巨大な結晶は実は石膏の結晶。え? 石膏ってあの白い?
水晶ならともかく、どうして透き通っているの?
ということで、石膏の結晶を見てみると透明な平行四辺形。
ということは、液体というか、溶液の中でかなりゆっくり時間をかけて、
結晶化が為されない限り、これほど大きな結晶はできない。
同じような洞窟があっても、条件が整わないと結晶は成長できず、
魔法の宮殿は出来上がらないというわけ。


残念ながら、ナイカの洞窟は再び水没予定とか。
この結晶洞窟を探査できるのはあとわずか。
この景色にめぐり合えてよかったなあとしみじみ。
昔、塩の宮殿、ポーランドの岩塩抗見学をした時のことを思い出した。
あのときの感動が思わず蘇った。
ヴィエリチカ世界遺産に登録されている。


小学校5年の時に初めて見た鍾乳洞といい、地下の世界の神秘。
昔は胸を躍らせて石ころや貝殻の一つ、ひとかけらにロマンを感じ、
胸をわくわくさせたものだけれど、そういうものから遠ざかり、
現実をやり過ごし、日々に押し流され何かを思い出そうとしても、
思い出しかけて忘れてしまうような慌しさで終わってしまう。
そういう日々を、あの透き通った巨大な結晶は、
どーんと貫いてくれたような気がする。


本当は難そうに見えて脆い結晶。
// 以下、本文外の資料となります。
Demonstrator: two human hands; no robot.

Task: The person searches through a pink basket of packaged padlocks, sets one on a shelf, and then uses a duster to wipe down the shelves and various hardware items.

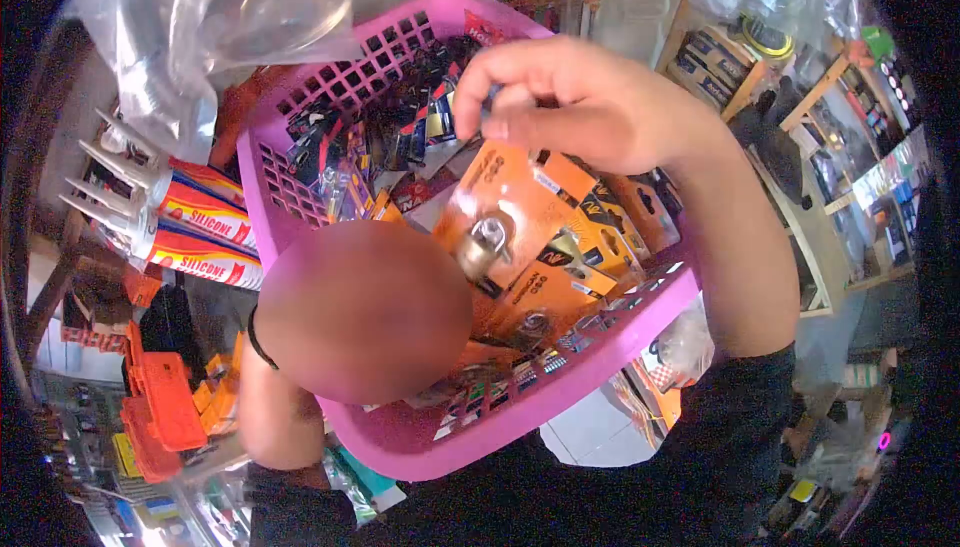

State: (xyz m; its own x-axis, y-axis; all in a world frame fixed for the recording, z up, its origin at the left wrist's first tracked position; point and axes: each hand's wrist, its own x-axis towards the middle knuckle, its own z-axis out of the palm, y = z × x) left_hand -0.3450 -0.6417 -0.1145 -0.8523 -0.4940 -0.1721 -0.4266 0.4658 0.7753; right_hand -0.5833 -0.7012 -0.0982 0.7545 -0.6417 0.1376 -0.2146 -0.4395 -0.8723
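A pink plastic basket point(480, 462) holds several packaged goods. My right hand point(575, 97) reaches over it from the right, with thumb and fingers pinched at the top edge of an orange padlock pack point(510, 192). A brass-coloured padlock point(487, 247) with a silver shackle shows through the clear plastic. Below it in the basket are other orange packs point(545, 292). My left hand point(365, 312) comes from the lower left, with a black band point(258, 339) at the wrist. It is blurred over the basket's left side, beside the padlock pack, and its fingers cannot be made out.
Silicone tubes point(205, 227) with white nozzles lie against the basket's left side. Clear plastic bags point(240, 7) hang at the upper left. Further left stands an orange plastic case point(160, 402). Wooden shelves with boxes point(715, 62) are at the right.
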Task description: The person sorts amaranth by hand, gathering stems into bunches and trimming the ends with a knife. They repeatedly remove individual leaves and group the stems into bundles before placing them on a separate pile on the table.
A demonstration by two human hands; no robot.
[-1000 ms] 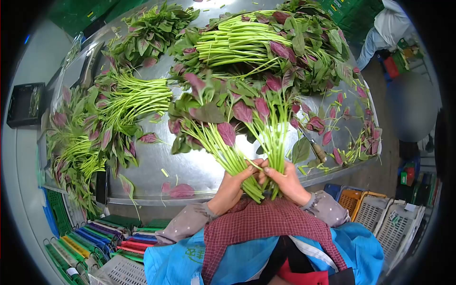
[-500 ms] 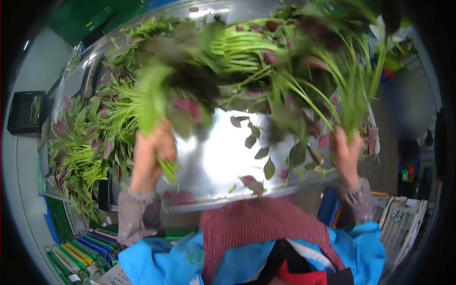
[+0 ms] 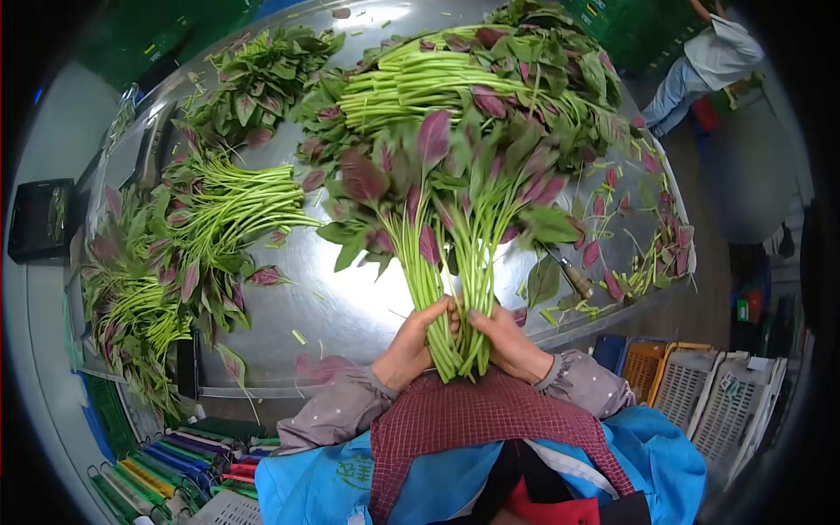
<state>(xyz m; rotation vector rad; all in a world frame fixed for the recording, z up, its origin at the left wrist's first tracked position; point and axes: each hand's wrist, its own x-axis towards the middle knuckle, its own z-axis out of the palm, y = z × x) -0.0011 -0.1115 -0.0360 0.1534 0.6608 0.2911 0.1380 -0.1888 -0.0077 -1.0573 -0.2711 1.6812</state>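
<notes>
Stems gathered low in front of my apron, my left hand (image 3: 408, 348) is closed around a bunch of amaranth greens (image 3: 413, 254) with green and purple leaves. My right hand (image 3: 518, 346) grips a second bunch of amaranth greens (image 3: 479, 258) right beside it. The two bunches touch, leaves pointing away from me and stem ends near the table's front edge. Beyond them lies a large stack of amaranth (image 3: 420, 83). More amaranth (image 3: 241, 201) is spread to the left, with another leafy pile (image 3: 262, 79) behind it.
The metal table (image 3: 337, 297) carries loose leaves and stem scraps. A wooden-handled tool (image 3: 576, 278) lies on the right. Plastic crates (image 3: 731, 394) stand low on the right, and folded coloured crates (image 3: 166, 464) on the left. A person (image 3: 713, 57) is at the far right.
Both hands have come together from far apart, bringing the two bunches side by side at the middle. The blurred leaves have settled, and the stack behind shows clearly.
</notes>
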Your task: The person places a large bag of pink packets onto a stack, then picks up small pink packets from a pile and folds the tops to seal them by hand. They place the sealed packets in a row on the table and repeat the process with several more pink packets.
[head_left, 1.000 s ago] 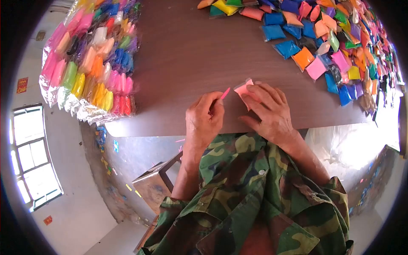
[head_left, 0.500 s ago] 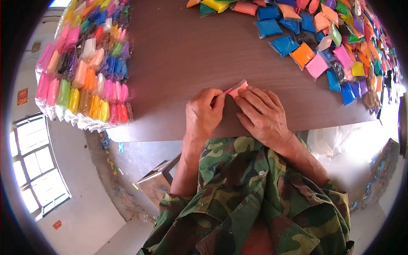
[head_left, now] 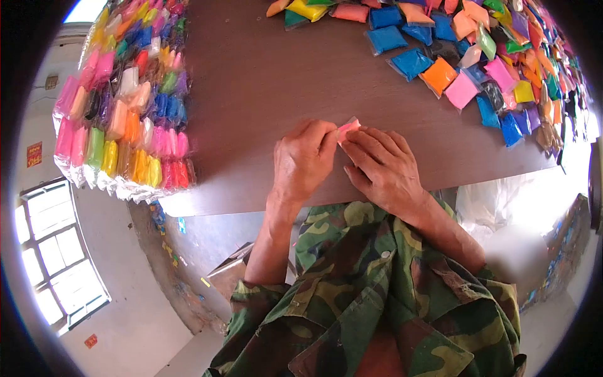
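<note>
A small pink packet in clear wrap [head_left: 348, 129] is held between my two hands, above the brown table [head_left: 270, 75] near its front edge. My left hand [head_left: 305, 154] is closed, thumb and forefinger pinching the packet's left edge. On its right side, the bent fingers of my right hand [head_left: 383, 164] press on the packet and cover much of it. What is inside the wrap looks soft and pink, but my fingers hide most of it.
Stacked rows of colourful wrapped packets [head_left: 119, 125] stand along the table's left side. A loose heap of similar packets [head_left: 461, 88] spreads over the right and far right. Below the table's front edge, a cardboard box [head_left: 229, 276] sits on the floor at the left.
My left hand has shifted slightly toward the packet, its fingertips now closer to the right hand. The packet sits slightly further left and shows less. The whole view has tilted a little.
</note>
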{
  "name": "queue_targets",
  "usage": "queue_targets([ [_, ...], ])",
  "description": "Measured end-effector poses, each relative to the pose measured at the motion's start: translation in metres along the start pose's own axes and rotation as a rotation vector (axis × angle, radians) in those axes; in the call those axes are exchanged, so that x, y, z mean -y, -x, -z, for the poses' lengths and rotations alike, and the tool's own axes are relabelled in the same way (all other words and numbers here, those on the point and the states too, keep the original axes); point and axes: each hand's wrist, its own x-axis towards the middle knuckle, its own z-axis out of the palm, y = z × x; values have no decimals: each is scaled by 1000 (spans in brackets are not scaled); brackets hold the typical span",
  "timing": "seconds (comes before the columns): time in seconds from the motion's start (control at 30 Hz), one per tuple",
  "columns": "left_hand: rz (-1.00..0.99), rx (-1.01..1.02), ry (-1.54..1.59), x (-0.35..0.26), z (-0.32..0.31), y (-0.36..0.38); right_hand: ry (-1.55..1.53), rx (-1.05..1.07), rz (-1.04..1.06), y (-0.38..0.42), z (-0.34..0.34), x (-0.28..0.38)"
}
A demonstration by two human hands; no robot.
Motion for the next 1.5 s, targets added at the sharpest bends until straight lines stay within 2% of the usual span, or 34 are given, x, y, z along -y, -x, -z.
queue_targets([
  [0.07,-63,46,-60,0,-2,-2,-4,7,-1,-1,0,0],
  [0.17,-34,80,-73,5,-4,-7,-5,2,1,-2,-1,-1],
  [0.27,-90,64,-181,8,-10,-14,-5,4,5,-1,-1,-1],
  [0.37,-114,45,-179,10,-11,-24,-13,8,8,-3,1,-1],
  [0.47,-104,115,-69,-3,-4,-26,-28,-17,2,0,-1,-3],
  [0.57,-120,158,-137,-3,-8,-26,-37,-14,8,1,-2,-3],
  [0.67,-195,153,-177,-2,-10,-30,-36,-1,12,-1,0,-3],
  [0.87,-214,83,-280,6,-11,-37,-39,5,5,0,1,-1],
  [0.97,-176,86,-144,1,-7,-32,-43,-2,0,1,0,-1],
  [1.07,-223,150,-141,1,-9,-26,-39,-16,10,1,-1,-3],
  [1.17,-195,171,-195,4,-10,-30,-32,-7,14,1,-1,-4],
  [1.27,-203,110,-214,4,-9,-37,-30,5,-1,0,3,0],
  [1.37,-118,34,-119,2,-3,-30,-74,-29,-30,0,6,0],
  [1.5,73,64,52,-12,10,0,-102,-57,-31,6,2,-6],
])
でも時間をかけて、
巨大な柱に成長した石膏の結晶。気の遠くなるような時間。
透き通ったえも言われぬ美しさを花開かせている結晶。
人の手の及ばない自然の美しさは神の造詣。
確かにそうだと思わせてくれるナイカの結晶洞窟。
そんな景色を心の奥底に刻み、また日常生活に戻る。


心の中に滴り落ちる何かが、私の内部に何を育てているのか。
いつかわかる日が来るのだろうか。
思い出せる日が来るのだろうか。
暗い穴に水が満ち、ゆっくりゆっくり結晶化する。
そんな時間が私にまだ残されているだろうか。
気が付かない時に水が引き、思いがけない景色が広がる。
そんな世界を自分の中に見出すことができるだろうか。
もっとも未知の世界ともいえる、自分自身の中に。


そんなことを、改めて思ったりした、今日。